Eurozone Inflation Slows Sharply as Energy Costs Continue to Ease
Inflation eased swiftly and sharply in the eurozone last month, as skyrocketing energy costs declined amid a massive European conservation effort, but prices for many goods continued to climb and policymakers are expected to raise interest rates later this week.
Consumer prices in countries that use the euro rose at an 8.5 percent annual rate in January, down from 9.2 percent in December and well below double-digit increases in autumn, according to a European Commission estimate released Wednesday. It was the third monthly decline since the inflation rate hit 10.6 percent in October.

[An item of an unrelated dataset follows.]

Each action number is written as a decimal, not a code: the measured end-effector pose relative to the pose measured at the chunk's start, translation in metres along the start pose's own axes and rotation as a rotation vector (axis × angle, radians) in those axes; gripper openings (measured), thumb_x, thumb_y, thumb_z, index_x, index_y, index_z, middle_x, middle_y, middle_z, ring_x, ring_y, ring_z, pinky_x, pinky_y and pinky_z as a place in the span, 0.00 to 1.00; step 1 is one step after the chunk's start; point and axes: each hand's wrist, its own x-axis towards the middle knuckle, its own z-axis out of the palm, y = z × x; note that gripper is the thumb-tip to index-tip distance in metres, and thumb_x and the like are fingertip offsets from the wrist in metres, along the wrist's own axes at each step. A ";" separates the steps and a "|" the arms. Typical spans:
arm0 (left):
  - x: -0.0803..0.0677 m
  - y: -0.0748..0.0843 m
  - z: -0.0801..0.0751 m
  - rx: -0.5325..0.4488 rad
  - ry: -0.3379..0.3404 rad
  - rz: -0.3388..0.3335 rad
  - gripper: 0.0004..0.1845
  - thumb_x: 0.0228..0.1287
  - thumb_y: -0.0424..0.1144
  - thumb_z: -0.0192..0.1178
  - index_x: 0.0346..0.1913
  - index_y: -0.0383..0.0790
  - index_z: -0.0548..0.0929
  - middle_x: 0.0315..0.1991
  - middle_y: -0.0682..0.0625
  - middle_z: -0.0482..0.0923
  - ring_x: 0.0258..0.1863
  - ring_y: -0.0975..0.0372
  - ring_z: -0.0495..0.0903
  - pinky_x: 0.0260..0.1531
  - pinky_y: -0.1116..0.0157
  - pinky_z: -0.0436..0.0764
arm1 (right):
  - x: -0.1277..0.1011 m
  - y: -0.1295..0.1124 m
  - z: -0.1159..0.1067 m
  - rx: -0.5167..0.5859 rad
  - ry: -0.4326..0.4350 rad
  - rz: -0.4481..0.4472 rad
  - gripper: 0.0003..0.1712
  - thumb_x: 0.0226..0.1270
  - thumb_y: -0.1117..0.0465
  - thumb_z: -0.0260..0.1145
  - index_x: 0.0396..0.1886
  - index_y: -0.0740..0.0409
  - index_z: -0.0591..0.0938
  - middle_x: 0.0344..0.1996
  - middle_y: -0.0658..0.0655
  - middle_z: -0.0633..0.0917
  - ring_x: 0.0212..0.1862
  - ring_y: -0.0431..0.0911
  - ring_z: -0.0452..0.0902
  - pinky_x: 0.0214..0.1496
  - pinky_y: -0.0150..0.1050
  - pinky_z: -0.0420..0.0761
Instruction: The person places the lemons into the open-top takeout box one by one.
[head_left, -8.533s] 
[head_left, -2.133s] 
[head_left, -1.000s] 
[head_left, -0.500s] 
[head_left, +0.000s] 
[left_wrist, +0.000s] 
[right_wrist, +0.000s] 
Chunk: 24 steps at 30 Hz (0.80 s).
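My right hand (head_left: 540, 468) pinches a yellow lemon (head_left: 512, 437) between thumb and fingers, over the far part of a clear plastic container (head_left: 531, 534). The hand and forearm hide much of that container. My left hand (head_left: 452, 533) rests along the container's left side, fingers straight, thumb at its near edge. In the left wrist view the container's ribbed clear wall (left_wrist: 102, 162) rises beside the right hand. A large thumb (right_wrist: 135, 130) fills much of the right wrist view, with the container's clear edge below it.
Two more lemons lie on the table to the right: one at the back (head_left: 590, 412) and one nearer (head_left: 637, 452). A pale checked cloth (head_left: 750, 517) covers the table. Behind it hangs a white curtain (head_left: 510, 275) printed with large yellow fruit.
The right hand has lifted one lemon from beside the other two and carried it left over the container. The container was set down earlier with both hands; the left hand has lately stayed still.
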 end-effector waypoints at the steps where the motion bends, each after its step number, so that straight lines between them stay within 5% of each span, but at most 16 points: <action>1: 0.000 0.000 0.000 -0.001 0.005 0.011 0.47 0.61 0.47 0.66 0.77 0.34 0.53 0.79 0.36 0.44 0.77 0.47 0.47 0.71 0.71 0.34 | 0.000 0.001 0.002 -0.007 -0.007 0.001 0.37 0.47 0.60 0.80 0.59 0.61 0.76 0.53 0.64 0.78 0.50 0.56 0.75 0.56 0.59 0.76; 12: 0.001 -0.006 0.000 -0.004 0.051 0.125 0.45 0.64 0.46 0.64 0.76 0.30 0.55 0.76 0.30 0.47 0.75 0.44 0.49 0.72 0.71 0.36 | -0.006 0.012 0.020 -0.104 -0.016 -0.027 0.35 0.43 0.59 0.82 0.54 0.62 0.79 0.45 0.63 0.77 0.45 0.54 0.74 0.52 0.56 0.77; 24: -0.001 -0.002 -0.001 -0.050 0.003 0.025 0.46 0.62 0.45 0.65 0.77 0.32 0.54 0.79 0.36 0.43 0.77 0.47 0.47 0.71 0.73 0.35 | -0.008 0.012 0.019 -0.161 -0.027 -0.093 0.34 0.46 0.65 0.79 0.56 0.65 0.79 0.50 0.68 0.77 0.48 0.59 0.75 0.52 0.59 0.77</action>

The report was the latest signal that inflation in Europe is starting to cool meaningfully, and it buttressed expectations that the European economy might be able to avoid a deep and painful recession forecast by economists just a couple of months ago.
Overall inflation peaked late last year “and will continue to ease throughout 2023,” Oxford Economics, a London think tank, said of the report. Efforts by European governments to shield consumers and businesses from higher energy bills “will aid in disinflation as well,” the group said.
But Wednesday’s data also showed that core inflation, a measure that strips out volatile categories like energy and food, held steady in January, at a 5.2 percent annual pace. Core inflation is closely watched by policymakers because it is a signal that price rises are becoming embedded in the economy. Oxford Economics said the data underscored “the persistence of underlying inflation pressures in the euro area.”
On Thursday, the European Central Bank is expected to raise interest rate by half a point, part of its campaign to curb inflation by cooling the economy.
The International Monetary Fund said earlier this week that while the global economy was likely to slow this year, growth would probably be more resilient than previously anticipated, in large part because a determined fight by central banks against inflation has started to pay off. The I.M.F. also said that the energy crisis in Europe had been less severe than initially feared.
As Russia’s aggression against Ukraine enters its second year, energy prices in Europe remain high, but have come down from the soaring levels of last year as European governments encouraged citizens and businesses to engage in sweeping conservation measures, and scrambled to replace Russian natural gas imports with other sources of energy.
Energy prices rose 17.2 percent in January from a year ago — an eye-popping figure but down sharply from December’s 25.5 percent rise and well below galloping price increases of over 40 percent seen in the fall.
The highest inflation rates overall continued to be seen in Baltic countries closest to the war zone, including Latvia, where annual inflation is over 20 percent, and in Lithuania and Estonia, where inflation is above 18 percent.
In Germany, the eurozone’s biggest economy and the one most impacted by soaring energy costs, inflation has started to fall from double-digits in autumn. The federal statistics office, citing a “technical problem,” said its January inflation data had been delayed and would be published next week.
But in a reversal, France, the second-biggest economy, is starting to see inflation climb after bucking the trend of other eurozone countries after the government spent billions of euros last year providing subsidies to offset energy bills. Those subsidies are now becoming less generous, and inflation in France is expected to start picking up pace even as it cools elsewhere. Inflation rose at an annualized rate of 7 percent in January, up from a 6.7 percent pace in December.
But even as energy bills have eased, the price of food has continued to climb, a sign that the painful cost-of-living crisis that has buffeted millions of Europeans is far from fading. Prices for processed food, tobacco and alcohol rose at an annual pace of nearly 15 percent, the most in over a year.